This is surprisingly basic knowledge for ending up on the front page.
It’s a good intro, but I’d love to read more about when to know it’s time to replace my synchronous inter service http requests with a queue. What metrics should I consider and what are the trade offs. I’ve learned some answers to this question over time, but these guys are theoretically message queue experts. I’d love to learn about more things to look out for.
There are also different types of queues/exchanges and this is critical depending on the types of consumer or consumers you have. Should I use direct, fan out, etc?
The next interesting question is when should I use a stream instead of a queue, which RabbitMQ also supports.
My advice, having just migrated a set of message queues and streams from AWS(AvtiveMQ) to RabbitMQ is think long and hard before you add one. They become a black box of sorts and are way harder to debug than simple HTTP requests.
Also, as others have pointed out, there are other important use cases for queues which come way before microservice comms. Async processing to free up servers is one. I’m surprised none of these were mentioned.
> This is surprisingly basic knowledge for ending up on the front page.
Nothing wrong with that! Hacker News has a large audience of all skill levels. Well written explainers are always good to share, even for basic concepts.
Agree! In fact, I would appreciate more well written articles explaining basic concepts on the front page of Hacker News. It is always good to revisit some basic concepts, but it is even better to relearn them. I am surprised by how often I realize that my definition of a concept is wrong or just superficial.
For me, I've realized I often cannot possibly learn something if I can't compare it to something prior first.
In this case, as another user mentioned, the decoupling use case is a great one. Instead of two processes/API directly talking, having an intermediate "buffer" process/API can save you headache
The concept of connascence, and not coupling is what I find more useful for trade off analysis.
Synchronous connascence means that you only have a single architectural quanta under Neil Ford’s terminology.
As Ford is less religious and more respectful of real world trade offs, I find his writings more useful for real world problems.
I encourage people to check his books out and see if it is useful. It was always hard to mention connascence as it has a reputation of being ivory tower architect jargon, but in a distributed system world it is very pragmatic.
> but I’d love to read more about when to know it’s time to replace my synchronous inter service http requests with a queue. What metrics should I consider and what are the trade offs. I’ve learned some answers to this question over time, but these guys are theoretically message queue experts. I’d love to learn about more things to look out for.

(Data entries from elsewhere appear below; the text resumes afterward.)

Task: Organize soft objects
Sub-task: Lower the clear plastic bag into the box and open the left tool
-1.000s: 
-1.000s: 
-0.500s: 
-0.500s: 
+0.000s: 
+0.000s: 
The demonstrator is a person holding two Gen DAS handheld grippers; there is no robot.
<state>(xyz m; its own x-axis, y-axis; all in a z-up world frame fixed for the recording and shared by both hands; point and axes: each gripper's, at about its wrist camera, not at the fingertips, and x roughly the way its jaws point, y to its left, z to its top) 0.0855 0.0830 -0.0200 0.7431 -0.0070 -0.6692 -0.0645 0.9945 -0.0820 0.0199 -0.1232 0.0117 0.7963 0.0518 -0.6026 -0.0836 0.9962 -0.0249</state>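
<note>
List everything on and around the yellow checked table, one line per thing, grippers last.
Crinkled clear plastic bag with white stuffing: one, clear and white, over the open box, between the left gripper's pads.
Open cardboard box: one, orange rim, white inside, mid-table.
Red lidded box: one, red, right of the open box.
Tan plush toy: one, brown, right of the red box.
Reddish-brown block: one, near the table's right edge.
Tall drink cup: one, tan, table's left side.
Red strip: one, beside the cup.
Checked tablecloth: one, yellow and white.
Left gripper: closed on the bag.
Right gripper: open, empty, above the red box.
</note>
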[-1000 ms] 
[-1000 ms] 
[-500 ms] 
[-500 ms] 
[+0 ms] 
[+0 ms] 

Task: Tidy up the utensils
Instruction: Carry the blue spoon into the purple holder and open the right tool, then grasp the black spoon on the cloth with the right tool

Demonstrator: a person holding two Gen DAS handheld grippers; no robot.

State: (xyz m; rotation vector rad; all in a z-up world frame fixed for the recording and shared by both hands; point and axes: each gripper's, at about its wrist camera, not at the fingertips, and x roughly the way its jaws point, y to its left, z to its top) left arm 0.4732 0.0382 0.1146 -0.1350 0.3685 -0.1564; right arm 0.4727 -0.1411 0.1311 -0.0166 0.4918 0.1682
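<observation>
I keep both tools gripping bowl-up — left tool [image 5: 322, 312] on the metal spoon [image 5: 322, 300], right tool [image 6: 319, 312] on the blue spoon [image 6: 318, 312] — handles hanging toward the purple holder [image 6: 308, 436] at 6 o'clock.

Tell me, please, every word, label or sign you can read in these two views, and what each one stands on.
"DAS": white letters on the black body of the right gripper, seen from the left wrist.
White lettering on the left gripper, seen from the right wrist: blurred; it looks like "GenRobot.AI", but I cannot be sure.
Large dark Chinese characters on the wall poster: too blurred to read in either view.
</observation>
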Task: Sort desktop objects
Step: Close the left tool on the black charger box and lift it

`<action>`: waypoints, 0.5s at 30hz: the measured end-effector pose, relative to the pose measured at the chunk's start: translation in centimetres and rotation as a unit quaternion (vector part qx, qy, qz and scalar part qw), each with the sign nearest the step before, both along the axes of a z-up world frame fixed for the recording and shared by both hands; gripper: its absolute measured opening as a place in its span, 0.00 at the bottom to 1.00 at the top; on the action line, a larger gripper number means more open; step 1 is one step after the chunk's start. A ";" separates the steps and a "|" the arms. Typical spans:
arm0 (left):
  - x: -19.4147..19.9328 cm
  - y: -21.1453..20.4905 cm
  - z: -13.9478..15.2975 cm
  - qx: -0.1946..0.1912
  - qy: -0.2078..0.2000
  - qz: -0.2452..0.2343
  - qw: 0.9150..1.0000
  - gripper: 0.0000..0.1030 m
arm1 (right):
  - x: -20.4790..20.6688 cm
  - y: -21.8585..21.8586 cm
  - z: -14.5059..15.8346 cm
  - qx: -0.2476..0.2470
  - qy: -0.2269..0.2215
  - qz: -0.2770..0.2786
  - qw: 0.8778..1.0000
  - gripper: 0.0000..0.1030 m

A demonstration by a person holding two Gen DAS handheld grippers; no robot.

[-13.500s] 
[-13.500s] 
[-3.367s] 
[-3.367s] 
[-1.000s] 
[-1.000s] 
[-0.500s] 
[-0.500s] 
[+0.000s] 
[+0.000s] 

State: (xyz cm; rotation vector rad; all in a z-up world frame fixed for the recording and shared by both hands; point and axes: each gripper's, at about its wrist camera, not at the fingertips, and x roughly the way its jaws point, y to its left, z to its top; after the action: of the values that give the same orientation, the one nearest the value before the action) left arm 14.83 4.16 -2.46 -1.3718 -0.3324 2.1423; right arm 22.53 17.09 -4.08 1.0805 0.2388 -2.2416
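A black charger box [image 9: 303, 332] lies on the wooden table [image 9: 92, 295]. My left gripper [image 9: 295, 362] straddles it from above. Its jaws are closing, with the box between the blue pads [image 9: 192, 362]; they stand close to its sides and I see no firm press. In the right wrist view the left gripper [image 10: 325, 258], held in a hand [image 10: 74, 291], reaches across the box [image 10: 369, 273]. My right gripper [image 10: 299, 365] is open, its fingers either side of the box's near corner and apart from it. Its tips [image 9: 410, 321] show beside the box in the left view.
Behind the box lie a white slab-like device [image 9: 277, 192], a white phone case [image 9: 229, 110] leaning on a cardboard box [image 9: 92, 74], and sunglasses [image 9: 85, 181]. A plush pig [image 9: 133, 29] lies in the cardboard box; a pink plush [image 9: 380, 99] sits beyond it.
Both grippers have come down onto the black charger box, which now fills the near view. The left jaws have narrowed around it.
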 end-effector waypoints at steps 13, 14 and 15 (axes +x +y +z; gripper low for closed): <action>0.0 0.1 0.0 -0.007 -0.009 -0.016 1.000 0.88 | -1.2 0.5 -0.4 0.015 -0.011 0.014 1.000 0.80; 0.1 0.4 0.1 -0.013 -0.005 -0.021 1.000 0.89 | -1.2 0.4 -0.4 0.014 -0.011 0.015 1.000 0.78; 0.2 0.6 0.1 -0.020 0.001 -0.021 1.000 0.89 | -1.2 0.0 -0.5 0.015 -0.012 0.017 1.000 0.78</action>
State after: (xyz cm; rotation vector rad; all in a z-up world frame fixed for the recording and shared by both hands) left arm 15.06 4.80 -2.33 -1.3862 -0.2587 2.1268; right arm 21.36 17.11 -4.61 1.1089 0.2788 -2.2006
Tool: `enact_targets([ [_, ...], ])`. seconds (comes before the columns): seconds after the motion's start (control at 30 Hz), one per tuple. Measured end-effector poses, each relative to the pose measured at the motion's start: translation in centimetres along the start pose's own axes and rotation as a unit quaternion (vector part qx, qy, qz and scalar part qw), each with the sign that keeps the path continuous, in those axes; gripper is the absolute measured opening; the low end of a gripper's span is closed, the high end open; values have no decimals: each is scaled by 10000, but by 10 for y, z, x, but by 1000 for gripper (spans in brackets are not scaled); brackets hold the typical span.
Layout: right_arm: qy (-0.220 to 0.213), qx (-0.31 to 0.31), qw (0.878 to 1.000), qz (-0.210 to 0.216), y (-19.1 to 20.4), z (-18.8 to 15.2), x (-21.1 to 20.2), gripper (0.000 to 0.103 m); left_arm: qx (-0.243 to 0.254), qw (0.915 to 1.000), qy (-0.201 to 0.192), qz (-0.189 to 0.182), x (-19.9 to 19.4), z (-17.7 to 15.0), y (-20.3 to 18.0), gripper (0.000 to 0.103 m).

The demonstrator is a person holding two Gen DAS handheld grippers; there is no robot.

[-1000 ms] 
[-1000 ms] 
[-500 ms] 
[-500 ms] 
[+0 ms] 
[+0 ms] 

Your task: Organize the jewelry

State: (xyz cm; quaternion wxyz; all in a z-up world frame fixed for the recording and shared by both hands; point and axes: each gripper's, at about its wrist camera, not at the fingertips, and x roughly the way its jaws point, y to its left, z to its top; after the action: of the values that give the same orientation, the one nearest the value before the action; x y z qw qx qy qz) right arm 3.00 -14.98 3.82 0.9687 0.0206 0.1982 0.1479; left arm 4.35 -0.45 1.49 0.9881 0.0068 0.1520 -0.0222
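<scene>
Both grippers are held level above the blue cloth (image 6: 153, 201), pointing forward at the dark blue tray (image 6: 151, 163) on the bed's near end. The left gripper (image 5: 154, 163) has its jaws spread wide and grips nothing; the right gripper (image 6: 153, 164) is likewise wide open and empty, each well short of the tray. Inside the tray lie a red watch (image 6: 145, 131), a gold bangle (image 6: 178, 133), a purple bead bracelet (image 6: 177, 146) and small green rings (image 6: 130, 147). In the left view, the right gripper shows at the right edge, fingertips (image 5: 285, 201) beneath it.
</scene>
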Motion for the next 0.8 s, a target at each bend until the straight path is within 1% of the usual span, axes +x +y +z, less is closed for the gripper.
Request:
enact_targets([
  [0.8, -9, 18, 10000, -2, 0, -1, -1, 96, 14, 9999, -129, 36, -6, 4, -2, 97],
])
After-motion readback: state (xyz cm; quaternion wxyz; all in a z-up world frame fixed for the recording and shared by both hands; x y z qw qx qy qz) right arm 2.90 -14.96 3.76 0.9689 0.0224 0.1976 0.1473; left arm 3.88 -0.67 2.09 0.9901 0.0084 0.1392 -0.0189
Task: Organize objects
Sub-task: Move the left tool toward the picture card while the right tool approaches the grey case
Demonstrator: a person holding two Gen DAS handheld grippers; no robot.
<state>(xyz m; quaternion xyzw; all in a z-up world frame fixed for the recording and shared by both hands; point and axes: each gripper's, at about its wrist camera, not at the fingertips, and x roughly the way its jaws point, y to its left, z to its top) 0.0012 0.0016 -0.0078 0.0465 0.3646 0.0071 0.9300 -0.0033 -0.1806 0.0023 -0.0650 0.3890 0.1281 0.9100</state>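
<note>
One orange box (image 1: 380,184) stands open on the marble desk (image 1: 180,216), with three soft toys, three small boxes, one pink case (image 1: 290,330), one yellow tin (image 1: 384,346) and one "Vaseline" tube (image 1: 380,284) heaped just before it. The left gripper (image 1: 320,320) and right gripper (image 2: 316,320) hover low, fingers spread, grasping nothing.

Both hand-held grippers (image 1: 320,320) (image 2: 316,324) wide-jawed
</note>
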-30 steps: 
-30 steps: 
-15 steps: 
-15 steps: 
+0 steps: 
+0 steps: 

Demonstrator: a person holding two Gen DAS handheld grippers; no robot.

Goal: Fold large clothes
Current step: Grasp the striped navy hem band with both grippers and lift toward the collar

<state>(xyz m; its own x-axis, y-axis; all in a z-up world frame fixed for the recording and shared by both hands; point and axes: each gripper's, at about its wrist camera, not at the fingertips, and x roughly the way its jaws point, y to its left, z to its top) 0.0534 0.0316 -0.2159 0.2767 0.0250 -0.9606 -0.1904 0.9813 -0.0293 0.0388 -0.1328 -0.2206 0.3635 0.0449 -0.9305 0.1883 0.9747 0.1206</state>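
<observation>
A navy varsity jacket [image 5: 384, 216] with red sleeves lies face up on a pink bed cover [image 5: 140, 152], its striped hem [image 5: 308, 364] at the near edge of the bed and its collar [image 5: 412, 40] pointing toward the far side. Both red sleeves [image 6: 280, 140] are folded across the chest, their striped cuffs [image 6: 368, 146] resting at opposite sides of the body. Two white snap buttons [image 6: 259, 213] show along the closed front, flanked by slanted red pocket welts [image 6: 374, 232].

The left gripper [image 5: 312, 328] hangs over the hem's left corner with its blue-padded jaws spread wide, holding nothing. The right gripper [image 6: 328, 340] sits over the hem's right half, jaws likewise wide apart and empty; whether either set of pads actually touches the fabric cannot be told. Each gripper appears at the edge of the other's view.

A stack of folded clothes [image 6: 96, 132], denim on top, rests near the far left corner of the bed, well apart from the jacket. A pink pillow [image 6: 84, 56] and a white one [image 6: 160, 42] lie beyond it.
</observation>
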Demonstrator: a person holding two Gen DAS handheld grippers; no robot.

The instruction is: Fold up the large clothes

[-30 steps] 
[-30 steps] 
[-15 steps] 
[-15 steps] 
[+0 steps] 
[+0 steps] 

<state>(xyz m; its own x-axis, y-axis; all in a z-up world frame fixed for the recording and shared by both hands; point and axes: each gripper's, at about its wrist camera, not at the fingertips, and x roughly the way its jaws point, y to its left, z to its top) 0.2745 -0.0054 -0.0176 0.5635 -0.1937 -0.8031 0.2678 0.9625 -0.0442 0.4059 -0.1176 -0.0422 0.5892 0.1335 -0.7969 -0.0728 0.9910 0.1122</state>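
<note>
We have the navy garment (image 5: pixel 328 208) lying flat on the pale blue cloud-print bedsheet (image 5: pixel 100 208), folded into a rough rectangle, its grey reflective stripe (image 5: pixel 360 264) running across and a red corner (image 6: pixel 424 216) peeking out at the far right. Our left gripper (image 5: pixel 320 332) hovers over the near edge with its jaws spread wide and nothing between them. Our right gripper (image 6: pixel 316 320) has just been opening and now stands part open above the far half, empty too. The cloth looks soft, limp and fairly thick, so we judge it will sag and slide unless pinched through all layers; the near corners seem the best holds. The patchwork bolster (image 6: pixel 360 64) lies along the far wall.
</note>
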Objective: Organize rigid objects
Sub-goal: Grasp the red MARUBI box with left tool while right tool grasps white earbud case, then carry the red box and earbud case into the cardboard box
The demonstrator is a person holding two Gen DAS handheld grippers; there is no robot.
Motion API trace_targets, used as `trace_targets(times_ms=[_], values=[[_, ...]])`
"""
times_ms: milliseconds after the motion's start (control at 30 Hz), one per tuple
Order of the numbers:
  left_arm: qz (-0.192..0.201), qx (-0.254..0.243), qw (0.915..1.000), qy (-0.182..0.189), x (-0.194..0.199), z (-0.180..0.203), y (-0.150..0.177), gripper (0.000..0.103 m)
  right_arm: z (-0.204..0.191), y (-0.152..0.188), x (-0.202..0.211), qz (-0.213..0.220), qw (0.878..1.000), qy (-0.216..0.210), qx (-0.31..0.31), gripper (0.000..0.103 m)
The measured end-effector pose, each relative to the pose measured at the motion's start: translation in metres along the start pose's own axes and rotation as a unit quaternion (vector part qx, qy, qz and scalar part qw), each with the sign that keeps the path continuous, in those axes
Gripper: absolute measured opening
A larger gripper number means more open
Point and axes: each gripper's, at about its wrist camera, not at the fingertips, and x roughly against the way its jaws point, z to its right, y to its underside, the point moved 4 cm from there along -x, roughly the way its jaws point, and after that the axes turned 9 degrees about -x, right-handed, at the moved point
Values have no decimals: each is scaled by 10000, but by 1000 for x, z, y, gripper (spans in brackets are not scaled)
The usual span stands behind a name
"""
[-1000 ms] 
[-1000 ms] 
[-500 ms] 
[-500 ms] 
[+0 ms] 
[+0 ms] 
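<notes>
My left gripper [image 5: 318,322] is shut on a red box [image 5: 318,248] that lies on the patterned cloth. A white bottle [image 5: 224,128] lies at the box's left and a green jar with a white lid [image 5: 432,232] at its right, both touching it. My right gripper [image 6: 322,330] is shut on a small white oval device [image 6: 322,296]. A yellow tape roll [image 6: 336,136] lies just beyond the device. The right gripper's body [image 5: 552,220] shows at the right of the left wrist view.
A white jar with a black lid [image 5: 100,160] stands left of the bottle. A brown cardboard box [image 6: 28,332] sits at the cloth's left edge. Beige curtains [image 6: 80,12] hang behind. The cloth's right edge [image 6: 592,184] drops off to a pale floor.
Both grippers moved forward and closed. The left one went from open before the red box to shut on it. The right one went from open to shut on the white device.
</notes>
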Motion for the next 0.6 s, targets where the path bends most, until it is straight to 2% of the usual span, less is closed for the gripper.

Not OP but I have some background on this.
An Erlang loss system is like a set of phone lines. Imagine a special call center where you have N operators, each of which takes calls, talks for some time (serving the customer) and hungs up. Unlike many call centers, however, they don’t keep you in line. Therefore, if all operators are busy the system hungs up and you have to explicitly call again. This is somewhat similar to a server with N threads.
Let's assume N=3.
Under common mathematical assumptions (constant arrival rate, time between arrivals modeled by a Poisson distribution, exponential service time) you can define:
1) “traffic intensity” (rho) has the ratio between arrival time and service time (intuitively, how “heavy” arrivals are with respect to “departures”)
2) the blocking probability is given by the Erlang B formula (sorry, not easy to write here) for parameters N (number of threads) and rho (traffic intensity). Basically, if traffic intensity = 1 (arrival rate = service rate), the blocking probability is 6.25%. If service rate is twice the arrival rate, this drops to 1% approximately. If service rate is 1/10 of the arrival rate, the blocking probability is 73.3%.
I will try to write down part 2 when I find some time.
EDIT - Adding part 2
So, let's add a buffer. We said we have three threads, right? Let's say the system can handle up to 6 requests before dropping, 1 processed by each thread plus an additional 3 buffered requests.
Under the same distribution assumptions, this is known as a M/M/3/6 queue.
Some math crunching under the previous service and arrival rate scenarios:
- if service = arrival time, blocking probability drops to 2%. Of course there is now a non-zero wait probability (close to 9%).
- if service = twice the arrival time, blocking probability is 0.006% and there is a 1% wait probability.
- if service = 1/10 of the arrival time, blocking probability is 70%, waiting probability is 29%.
This means that a buffer reduces request drops due to busy resources, but also introduces a waiting probability. Pretty obvious. Another obvious thing is that you need additional memory for that queue length. Assuming queue length = 3, and 1 KB messages, you need 3 KB of additional memory.
A less obvious thing is that you are adding a new component.
Assuming "in series" behavior, i.e. requests cannot be processed when the buffer system is down, this decreases overall availability if the queue is not properly sized. What I mean is that, if the system crashes when more than 4 KB of memory are used by the process, but you allow queue sizes up to 3 (3 KB + 3 KB = 6 KB), availability is not 100%, because in some cases the system accepts more requests than it can actually handle.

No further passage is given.